» **Aim of the task**:
Each line of the data needs to be transcribed exactly.

» **Provided data**:

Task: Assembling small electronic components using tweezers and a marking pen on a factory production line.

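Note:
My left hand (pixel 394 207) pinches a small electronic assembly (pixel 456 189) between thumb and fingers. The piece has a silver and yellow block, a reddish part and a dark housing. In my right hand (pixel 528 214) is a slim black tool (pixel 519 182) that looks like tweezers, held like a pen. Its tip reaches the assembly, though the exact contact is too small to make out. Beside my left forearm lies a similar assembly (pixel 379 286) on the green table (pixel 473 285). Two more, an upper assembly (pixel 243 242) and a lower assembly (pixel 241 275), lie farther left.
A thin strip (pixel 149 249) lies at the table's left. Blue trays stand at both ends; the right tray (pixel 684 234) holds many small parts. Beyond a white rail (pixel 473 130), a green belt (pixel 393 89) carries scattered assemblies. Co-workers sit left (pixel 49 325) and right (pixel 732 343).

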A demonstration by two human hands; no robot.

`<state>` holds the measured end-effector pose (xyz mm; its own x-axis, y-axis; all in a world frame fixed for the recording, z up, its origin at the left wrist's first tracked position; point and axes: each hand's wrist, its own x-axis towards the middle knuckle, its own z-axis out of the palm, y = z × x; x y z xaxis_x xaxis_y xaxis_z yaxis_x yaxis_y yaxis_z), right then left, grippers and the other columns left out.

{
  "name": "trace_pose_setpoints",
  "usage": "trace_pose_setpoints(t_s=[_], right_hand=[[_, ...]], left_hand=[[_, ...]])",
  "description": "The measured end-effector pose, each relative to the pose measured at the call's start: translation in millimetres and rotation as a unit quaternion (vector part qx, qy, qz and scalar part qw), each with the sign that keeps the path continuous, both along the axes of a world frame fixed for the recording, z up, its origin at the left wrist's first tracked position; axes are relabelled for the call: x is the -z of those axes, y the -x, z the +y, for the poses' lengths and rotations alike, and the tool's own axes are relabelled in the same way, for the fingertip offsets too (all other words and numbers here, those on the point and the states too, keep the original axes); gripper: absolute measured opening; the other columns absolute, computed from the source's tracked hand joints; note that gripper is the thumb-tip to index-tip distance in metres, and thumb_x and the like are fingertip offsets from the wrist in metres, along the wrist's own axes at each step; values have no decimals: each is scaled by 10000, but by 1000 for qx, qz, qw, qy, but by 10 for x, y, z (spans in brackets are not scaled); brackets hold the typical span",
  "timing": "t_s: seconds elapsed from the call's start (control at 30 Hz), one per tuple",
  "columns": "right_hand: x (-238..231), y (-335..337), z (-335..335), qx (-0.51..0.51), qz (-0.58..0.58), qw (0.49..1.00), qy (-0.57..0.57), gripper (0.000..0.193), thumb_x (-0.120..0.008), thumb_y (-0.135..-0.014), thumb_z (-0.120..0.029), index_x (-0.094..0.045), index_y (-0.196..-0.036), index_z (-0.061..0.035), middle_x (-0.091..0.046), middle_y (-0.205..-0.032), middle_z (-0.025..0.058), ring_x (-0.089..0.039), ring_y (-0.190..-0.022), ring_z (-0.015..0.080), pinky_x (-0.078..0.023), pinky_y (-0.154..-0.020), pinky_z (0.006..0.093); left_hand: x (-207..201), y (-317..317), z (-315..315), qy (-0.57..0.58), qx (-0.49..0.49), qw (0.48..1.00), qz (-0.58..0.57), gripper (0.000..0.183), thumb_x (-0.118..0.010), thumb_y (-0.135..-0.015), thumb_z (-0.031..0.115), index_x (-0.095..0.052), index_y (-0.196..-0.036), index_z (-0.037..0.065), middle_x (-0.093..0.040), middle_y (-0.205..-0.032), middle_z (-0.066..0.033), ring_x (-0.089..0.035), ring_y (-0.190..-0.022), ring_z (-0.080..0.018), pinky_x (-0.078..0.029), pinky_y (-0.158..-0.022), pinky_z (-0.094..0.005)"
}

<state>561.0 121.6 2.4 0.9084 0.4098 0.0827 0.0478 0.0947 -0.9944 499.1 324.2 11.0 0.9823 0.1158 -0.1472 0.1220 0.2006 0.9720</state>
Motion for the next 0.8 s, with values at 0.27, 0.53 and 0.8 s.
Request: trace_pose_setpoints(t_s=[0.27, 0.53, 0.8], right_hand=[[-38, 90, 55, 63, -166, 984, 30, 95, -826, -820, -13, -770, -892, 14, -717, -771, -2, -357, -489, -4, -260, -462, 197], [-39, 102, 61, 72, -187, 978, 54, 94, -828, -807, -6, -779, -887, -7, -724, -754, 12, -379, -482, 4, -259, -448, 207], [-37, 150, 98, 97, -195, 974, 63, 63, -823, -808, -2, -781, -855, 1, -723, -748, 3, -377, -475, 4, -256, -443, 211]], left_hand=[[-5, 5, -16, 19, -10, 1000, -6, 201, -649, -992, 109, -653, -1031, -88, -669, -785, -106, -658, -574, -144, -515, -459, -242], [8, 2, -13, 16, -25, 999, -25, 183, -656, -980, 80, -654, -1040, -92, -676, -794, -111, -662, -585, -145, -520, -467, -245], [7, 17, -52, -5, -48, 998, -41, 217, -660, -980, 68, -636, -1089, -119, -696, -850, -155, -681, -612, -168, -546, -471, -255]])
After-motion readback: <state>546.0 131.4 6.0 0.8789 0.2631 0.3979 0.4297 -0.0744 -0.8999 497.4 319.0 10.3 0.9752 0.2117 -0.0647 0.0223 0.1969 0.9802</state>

» **Written response**:
Task: Assembling small electronic components using tweezers and a marking pen on a factory production line.

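Note:
My left hand (pixel 394 207) pinches a small electronic assembly (pixel 456 189) between thumb and fingers. The piece has a silver and yellow block, a reddish part and a dark housing. In my right hand (pixel 528 214) is a slim black tool (pixel 519 182) that looks like tweezers, held like a pen. Its tip reaches the assembly, though the exact contact is too small to make out. Beside my left forearm lies a similar assembly (pixel 379 286) on the green table (pixel 473 285). Two more, an upper assembly (pixel 243 242) and a lower assembly (pixel 241 275), lie farther left.
A thin strip (pixel 149 249) lies at the table's left. Blue trays stand at both ends; the right tray (pixel 684 234) holds many small parts. Beyond a white rail (pixel 473 130), a green belt (pixel 393 89) carries scattered assemblies. Co-workers sit left (pixel 49 325) and right (pixel 732 343).
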
A demonstration by two human hands; no robot.

`<state>` holds the measured end-effector pose (xyz mm; its own x-axis, y-axis; all in a world frame fixed for the recording, z up, its origin at the left wrist's first tracked position; point and axes: each hand's wrist, its own x-axis towards the middle knuckle, its own z-axis out of the palm, y = z × x; x y z xaxis_x xaxis_y xaxis_z yaxis_x yaxis_y yaxis_z), right then left, grippers and the other columns left out.

{
  "name": "trace_pose_setpoints",
  "usage": "trace_pose_setpoints(t_s=[_], right_hand=[[_, ...]], left_hand=[[_, ...]])",
  "description": "The measured end-effector pose, each relative to the pose measured at the call's start: translation in millimetres and rotation as a unit quaternion (vector part qx, qy, qz and scalar part qw), each with the sign that keeps the path continuous, both along the axes of a world frame fixed for the recording, z up, its origin at the left wrist's first tracked position; axes are relabelled for the call: x is the -z of those axes, y the -x, z the +y, for the poses' lengths and rotations alike, and the tool's own axes are relabelled in the same way, for the fingertip offsets too (all other words and numbers here, those on the point and the states too, keep the original axes); gripper: absolute measured opening; the other columns absolute, computed from the source's tracked hand joints; note that gripper is the thumb-tip to index-tip distance in metres, and thumb_x and the like are fingertip offsets from the wrist in metres, along the wrist's own axes at each step; values have no decimals: each is scaled by 10000, but by 1000 for qx, qz, qw, qy, but by 10 for x, y, z (spans in brackets are not scaled); brackets hold the typical span",
  "timing": "t_s: seconds elapsed from the call's start (control at 30 Hz), one per tuple",
  "columns": "right_hand: x (-238..231), y (-335..337), z (-335..335), qx (-0.51..0.51), qz (-0.58..0.58), qw (0.49..1.00), qy (-0.57..0.57), gripper (0.000..0.193), thumb_x (-0.120..0.008), thumb_y (-0.135..-0.014), thumb_z (-0.120..0.029), index_x (-0.094..0.045), index_y (-0.196..-0.036), index_z (-0.061..0.035), middle_x (-0.091..0.046), middle_y (-0.205..-0.032), middle_z (-0.025..0.058), ring_x (-0.089..0.039), ring_y (-0.190..-0.022), ring_z (-0.015..0.080), pinky_x (-0.078..0.023), pinky_y (-0.154..-0.020), pinky_z (0.006..0.093); left_hand: x (-207..201), y (-317..317), z (-315..315), qy (-0.57..0.58), qx (-0.49..0.49), qw (0.48..1.00), qz (-0.58..0.57), gripper (0.000..0.183), thumb_x (-0.118..0.010), thumb_y (-0.135..-0.015), thumb_z (-0.031..0.115), index_x (-0.095..0.052), index_y (-0.196..-0.036), index_z (-0.037..0.065), middle_x (-0.093..0.040), middle_y (-0.205..-0.032), middle_z (-0.066..0.033), ring_x (-0.089..0.035), ring_y (-0.190..-0.022), ring_z (-0.080..0.018), pinky_x (-0.078..0.029), pinky_y (-0.158..-0.022), pinky_z (-0.094..0.005)"
}

<state>561.0 121.6 2.4 0.9084 0.4098 0.0827 0.0478 0.0947 -0.9944 499.1 324.2 11.0 0.9823 0.1158 -0.1472 0.1220 0.2006 0.9720</state>
Motion for the next 0.8 s, with values at 0.27, 0.53 and 0.8 s.
Request: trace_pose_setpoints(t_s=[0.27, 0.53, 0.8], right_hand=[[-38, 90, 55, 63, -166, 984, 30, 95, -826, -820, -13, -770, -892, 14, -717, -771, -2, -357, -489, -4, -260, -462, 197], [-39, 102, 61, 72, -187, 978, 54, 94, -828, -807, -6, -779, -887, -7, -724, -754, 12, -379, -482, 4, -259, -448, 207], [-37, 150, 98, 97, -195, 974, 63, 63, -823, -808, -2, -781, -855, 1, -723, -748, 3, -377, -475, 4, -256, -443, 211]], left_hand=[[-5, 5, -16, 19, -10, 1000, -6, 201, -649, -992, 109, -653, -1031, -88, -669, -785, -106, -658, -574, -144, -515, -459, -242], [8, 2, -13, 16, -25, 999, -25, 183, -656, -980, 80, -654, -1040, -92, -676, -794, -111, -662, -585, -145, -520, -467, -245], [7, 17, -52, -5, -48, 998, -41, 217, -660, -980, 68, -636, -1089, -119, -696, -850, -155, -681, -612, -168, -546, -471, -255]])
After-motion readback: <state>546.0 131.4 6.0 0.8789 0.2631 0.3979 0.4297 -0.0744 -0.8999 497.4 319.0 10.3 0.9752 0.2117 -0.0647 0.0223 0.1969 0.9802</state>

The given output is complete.